Lee and his team used a newly applied technology, called total internal reflection fluorescence microscopy (TIRF), to track cholesterol moving through the inner lining in real time. They tagged cholesterol in human endothelial cells using fluorescent markers, and then measured flashes of light as the cholesterol moved through the cells. The technology is so accurate it can visualize the bottom 100 nanometres of an endothelial cell.
“Up to now, most researchers have studied blood vessels’ permeability using cells that are grown on a semi-permeable membrane in a plastic dish,” said Lee, who is also a clinician-scientist at St. Michael’s Hospital. “Those experiments are challenging because researchers can’t track how cholesterol moves. Our new method allows us to see the cholesterol moving through individual cells, and it’s a more powerful approach that will allow us to determine the specific molecules and regulatory pathways that are involved.”
At the beginning of the experiment, the team had difficulty tracking the thousands of fluorescent signals. Luckily, Lee met another researcher who created a mathematical script to track and analyze the experiment’s data.

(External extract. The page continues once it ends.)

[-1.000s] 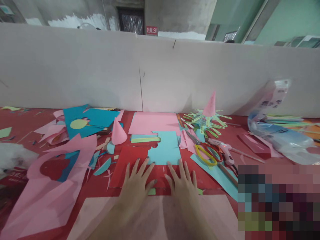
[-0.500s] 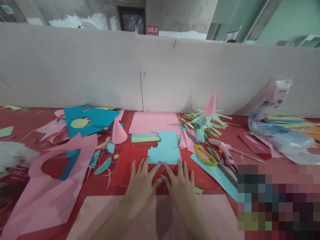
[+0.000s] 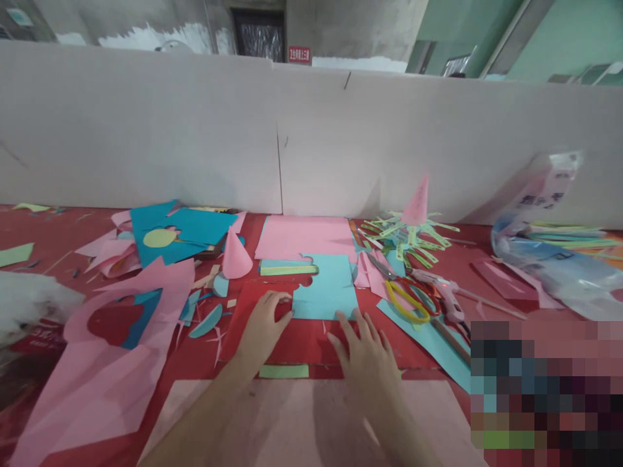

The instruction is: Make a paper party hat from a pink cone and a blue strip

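Far left, blurred lettering on a plastic bag (image 3: 41, 334), unreadable. Next, left hand (image 3: 263, 331) with fingers curled, grip unclear, at left edge of notched cyan paper (image 3: 327, 292), flat on red card (image 3: 292, 344). Above, red sign (image 3: 300, 54), legible 卫生间…上三楼. Then right hand (image 3: 370, 350), fingers spread, ungripping, by paper's lower edge. Far right, transparent packaging (image 3: 559, 259), black characters too blurred.

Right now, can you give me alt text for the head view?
The left hand is at the left edge and the right hand at the near right corner of a light-blue sheet overlapping red card. A pink cone stands left; scissors and a glue gun lie right.
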Action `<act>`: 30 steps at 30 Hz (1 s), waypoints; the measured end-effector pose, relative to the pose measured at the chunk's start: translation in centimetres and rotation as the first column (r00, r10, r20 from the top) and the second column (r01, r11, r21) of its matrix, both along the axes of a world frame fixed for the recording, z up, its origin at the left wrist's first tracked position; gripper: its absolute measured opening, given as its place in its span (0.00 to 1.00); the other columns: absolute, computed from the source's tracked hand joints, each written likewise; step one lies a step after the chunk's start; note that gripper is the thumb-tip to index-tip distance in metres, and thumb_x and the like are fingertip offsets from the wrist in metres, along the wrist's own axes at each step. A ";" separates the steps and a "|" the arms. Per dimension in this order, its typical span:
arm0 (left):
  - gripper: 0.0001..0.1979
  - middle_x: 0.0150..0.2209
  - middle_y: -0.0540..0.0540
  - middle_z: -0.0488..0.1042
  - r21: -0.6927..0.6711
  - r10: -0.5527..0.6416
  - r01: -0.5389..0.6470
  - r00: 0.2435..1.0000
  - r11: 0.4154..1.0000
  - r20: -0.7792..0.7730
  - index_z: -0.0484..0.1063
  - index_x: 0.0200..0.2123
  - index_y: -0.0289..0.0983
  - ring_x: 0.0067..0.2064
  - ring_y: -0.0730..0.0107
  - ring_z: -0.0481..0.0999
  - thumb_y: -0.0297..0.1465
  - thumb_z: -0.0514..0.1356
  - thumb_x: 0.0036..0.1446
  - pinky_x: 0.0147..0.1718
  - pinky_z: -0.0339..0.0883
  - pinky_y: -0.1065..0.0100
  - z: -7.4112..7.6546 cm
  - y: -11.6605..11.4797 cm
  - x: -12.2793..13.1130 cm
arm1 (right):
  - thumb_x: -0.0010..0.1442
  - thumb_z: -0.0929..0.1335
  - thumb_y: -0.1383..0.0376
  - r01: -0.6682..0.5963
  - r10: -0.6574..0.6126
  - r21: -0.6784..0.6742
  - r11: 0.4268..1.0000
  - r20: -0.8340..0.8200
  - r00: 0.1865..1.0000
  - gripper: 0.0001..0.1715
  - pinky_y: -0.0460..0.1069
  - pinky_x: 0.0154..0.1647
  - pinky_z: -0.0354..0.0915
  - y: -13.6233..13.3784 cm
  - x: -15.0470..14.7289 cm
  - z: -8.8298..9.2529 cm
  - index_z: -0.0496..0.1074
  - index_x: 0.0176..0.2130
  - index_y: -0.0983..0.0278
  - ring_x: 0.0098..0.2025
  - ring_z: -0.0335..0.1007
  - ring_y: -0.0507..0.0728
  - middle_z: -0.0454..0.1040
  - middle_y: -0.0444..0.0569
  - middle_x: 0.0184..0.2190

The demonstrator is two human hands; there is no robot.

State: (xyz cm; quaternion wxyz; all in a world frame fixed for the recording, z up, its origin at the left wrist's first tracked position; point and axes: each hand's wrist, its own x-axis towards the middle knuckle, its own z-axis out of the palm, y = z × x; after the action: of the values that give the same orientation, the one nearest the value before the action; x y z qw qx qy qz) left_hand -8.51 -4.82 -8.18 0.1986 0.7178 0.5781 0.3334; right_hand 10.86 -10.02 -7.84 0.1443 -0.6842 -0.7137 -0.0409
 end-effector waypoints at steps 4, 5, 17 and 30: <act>0.09 0.40 0.47 0.68 0.003 0.020 -0.020 1.000 1.000 0.019 0.66 0.38 0.40 0.45 0.66 0.67 0.27 0.54 0.52 0.46 0.62 0.62 -0.1 -0.1 0.2 | 0.60 0.58 0.60 -0.024 0.017 -0.030 0.999 -0.227 0.974 0.20 0.52 0.41 0.63 2.5 2.5 1.3 0.68 0.49 0.62 0.44 0.69 0.59 0.71 0.54 0.45; 0.08 0.40 0.48 0.68 0.003 0.026 -0.026 0.999 1.000 0.022 0.66 0.38 0.40 0.45 0.65 0.67 0.27 0.54 0.52 0.45 0.62 0.62 0.0 -0.1 0.2 | 0.60 0.59 0.61 -0.027 0.026 0.002 1.000 -0.281 0.959 0.19 0.50 0.39 0.63 3.3 3.2 1.5 0.69 0.47 0.63 0.42 0.69 0.57 0.71 0.53 0.43; 0.07 0.42 0.47 0.66 -0.022 0.095 -0.097 0.993 0.995 -0.062 0.68 0.33 0.40 0.45 0.61 0.65 0.36 0.56 0.52 0.45 0.60 0.56 0.1 0.2 0.7 | 0.58 0.60 0.53 0.035 0.071 0.185 0.982 -0.538 0.840 0.20 0.50 0.35 0.62 4.8 3.5 0.5 0.73 0.36 0.63 0.33 0.65 0.55 0.69 0.50 0.32; 0.02 0.46 0.47 0.64 -0.015 0.092 -0.093 0.992 0.996 -0.082 0.65 0.28 0.40 0.48 0.62 0.64 0.31 0.56 0.52 0.48 0.58 0.56 -0.2 0.1 0.6 | 0.56 0.63 0.58 0.043 -0.033 0.009 0.999 -0.500 0.865 0.12 0.48 0.29 0.58 5.1 4.4 -1.0 0.64 0.26 0.63 0.27 0.61 0.53 0.65 0.46 0.27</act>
State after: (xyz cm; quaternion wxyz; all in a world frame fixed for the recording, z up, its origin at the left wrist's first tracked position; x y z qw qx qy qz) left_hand -7.95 -4.75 -8.36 0.1659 0.7013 0.6215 0.3072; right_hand 15.25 -4.96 -8.85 0.3300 -0.6838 -0.6381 0.1275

“This computerized analysis is great because it’s unbiased. You give it terabytes of data and it gives you accurate and highly detailed answers,” said Lee.
During their research, Lee’s team discovered that a receptor, called SR-B1, helps to move cholesterol into the vessel wall. Their findings were recently published in Cardiovascular Research.
“We were really excited about our discovery,” said Michael Sugiyama, PhD student and co-lead author of the study. “Not only are we one of the only labs in the world to study cholesterol movement with this technology, but we’re also identifying ways to control this movement.”
Next, the researchers will search for other receptors that might play a similar role to SR-B1, finding other treatment targets for atherosclerosis.
“Our dream would be to stop cholesterol from moving into the vessel wall, or even to find a way to move previously deposited cholesterol back into the blood stream and out of the body,” said Lee. “Now that we understand how the process works, we can focus on finding ways to prevent heart attack and stroke.”